**Work instructions**
Lines from the one containing "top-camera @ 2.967" to the end of the data below are to be restated exactly, with both ends included and nothing else.

**Excerpted records**
________________

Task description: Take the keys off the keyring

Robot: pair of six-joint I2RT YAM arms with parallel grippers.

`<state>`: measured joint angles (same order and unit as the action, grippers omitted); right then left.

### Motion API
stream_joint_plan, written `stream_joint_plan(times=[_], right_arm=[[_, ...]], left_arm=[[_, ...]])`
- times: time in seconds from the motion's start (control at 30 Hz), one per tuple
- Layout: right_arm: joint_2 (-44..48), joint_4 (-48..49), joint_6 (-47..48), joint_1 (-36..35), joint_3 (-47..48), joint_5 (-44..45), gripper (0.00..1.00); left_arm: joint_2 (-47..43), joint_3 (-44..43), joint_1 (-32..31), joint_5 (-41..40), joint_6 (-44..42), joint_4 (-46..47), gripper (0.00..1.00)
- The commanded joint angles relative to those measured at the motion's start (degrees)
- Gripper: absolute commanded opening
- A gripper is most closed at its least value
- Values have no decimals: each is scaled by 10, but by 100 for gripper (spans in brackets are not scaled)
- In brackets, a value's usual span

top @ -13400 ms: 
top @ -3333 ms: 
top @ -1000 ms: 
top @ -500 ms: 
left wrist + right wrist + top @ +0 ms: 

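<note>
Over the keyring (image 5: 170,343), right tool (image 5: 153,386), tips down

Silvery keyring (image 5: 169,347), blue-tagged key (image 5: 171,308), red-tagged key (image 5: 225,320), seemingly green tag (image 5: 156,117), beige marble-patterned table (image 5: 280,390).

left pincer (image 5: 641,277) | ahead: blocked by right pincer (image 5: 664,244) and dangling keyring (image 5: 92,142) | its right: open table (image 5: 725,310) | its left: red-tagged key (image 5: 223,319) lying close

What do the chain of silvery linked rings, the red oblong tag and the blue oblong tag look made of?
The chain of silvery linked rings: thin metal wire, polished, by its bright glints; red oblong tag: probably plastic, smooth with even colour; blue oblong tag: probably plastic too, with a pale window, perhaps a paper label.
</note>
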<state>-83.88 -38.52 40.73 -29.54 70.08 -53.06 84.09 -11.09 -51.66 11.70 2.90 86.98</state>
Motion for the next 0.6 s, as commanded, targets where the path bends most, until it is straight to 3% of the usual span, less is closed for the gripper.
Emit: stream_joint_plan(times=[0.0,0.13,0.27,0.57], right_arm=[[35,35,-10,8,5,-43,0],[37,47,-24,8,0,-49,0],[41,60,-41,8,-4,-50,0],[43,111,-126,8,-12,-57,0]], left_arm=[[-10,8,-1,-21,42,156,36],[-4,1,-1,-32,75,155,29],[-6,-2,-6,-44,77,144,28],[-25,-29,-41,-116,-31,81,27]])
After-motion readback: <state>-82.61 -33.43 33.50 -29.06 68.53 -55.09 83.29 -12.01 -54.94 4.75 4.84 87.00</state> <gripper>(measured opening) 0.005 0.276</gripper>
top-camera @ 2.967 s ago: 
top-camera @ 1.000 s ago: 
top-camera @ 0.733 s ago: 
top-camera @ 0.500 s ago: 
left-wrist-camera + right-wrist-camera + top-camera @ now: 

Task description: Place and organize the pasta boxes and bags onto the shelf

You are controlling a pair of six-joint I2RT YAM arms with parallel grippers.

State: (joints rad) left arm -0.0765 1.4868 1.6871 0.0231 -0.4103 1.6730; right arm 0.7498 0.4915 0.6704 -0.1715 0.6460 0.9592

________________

**Completed exercise**
top-camera @ 2.967 s ago: 
top-camera @ 1.000 s ago: 
top-camera @ 0.733 s ago: 
top-camera @ 0.500 s ago: 
left-wrist-camera + right-wrist-camera + top-camera @ now: 

Task description: Place and organize the pasta boxes and bags onto the shelf

You are controlling a pair of six-joint I2RT YAM arms with parallel grippers.

State: (joints rad) left arm -0.0765 1.4868 1.6871 0.0231 -0.4103 1.6730; right arm 0.7498 0.4915 0.6704 -0.1715 0.6460 0.9592

That finishes the output for this exercise.